→ Your instructions
Exactly as written, copy the lines that run from the start of the data below to the line containing "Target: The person", both ends included.

BEGIN Material for this task

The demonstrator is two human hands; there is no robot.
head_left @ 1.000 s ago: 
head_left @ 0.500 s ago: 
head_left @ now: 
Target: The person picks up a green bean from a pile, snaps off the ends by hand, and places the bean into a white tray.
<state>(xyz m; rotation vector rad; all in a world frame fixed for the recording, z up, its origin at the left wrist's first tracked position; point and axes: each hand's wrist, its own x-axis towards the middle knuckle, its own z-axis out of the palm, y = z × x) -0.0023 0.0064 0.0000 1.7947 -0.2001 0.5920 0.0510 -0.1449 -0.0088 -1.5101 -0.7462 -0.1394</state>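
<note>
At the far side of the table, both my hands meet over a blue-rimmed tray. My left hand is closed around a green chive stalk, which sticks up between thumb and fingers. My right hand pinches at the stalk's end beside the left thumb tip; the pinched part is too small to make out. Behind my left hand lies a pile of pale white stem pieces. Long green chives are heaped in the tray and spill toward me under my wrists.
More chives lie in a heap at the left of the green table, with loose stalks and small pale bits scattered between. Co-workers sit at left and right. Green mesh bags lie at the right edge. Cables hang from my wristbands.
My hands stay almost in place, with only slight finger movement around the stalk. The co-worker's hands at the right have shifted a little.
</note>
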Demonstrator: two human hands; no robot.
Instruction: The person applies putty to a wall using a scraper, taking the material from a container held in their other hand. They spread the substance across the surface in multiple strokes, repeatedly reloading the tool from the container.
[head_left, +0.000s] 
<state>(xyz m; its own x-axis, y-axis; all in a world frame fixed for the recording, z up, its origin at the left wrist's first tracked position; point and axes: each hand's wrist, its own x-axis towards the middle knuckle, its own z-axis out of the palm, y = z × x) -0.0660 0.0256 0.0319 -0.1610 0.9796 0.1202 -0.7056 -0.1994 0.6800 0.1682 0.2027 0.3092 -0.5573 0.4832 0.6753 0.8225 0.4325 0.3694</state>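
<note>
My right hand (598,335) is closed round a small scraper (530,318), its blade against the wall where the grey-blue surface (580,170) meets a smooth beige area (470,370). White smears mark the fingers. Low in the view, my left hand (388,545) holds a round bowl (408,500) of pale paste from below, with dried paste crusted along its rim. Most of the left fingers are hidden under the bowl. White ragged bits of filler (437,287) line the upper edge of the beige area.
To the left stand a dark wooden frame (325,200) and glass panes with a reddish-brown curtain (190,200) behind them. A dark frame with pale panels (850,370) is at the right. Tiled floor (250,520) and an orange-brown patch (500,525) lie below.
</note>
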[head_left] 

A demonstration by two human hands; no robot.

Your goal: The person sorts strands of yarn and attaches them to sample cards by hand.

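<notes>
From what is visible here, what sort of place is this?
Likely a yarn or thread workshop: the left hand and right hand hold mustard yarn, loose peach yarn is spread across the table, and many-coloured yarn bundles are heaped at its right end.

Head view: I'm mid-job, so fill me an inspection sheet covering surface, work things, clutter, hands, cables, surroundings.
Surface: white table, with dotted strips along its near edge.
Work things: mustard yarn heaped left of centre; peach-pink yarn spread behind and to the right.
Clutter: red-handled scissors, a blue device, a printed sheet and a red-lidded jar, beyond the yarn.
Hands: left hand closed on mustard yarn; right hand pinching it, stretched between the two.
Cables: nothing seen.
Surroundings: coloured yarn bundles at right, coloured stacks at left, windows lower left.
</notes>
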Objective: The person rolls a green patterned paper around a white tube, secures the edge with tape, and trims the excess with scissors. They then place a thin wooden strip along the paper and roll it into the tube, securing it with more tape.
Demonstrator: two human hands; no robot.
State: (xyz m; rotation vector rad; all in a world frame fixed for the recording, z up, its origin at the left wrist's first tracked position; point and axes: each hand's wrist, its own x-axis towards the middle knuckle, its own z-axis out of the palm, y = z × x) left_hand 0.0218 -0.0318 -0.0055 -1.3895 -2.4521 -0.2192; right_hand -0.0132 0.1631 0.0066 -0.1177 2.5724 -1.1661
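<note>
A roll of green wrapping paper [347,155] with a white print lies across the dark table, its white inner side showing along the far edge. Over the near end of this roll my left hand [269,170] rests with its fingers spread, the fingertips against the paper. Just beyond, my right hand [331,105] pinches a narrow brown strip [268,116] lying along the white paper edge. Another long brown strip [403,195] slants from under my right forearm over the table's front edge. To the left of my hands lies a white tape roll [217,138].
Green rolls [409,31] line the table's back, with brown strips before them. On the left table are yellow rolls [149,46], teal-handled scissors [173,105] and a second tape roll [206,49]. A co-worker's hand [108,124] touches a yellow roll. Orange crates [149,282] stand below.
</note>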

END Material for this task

→ Task result
The demonstrator is two human hands; there is no robot.
head_left @ 1.000 s ago: 
head_left @ 0.500 s ago: 
head_left @ now: 
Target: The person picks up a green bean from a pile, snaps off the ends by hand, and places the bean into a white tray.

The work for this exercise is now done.